## ASSIGNMENT
Set down, word for word, every line of the listing below, starting with the one that contains "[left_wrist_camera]" and ending with the final line. Include nothing else.

## DATA BELOW

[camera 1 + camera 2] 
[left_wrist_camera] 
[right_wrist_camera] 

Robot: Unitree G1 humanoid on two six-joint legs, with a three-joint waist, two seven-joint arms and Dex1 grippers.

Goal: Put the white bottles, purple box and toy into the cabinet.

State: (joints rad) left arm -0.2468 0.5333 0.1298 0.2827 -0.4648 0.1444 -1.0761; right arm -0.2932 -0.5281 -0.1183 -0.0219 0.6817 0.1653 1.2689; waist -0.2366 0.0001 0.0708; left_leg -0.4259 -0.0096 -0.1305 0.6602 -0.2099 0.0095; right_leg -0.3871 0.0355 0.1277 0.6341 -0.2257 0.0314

## RESULT
[left_wrist_camera] 
[right_wrist_camera] 

Robot: Unitree G1 humanoid on two six-joint legs, with a three-joint waist, two seven-joint arms and Dex1 grippers.

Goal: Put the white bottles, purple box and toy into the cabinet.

State: (joints rad) left arm -0.2468 0.5333 0.1298 0.2827 -0.4648 0.1444 -1.0761; right arm -0.2932 -0.5281 -0.1183 -0.0219 0.6817 0.1653 1.2689; waist -0.2366 0.0001 0.0708; left_leg -0.4259 -0.0096 -0.1305 0.6602 -0.2099 0.0095; right_leg -0.3871 0.0355 0.1277 0.6341 -0.2257 0.0314

With that, the output is done.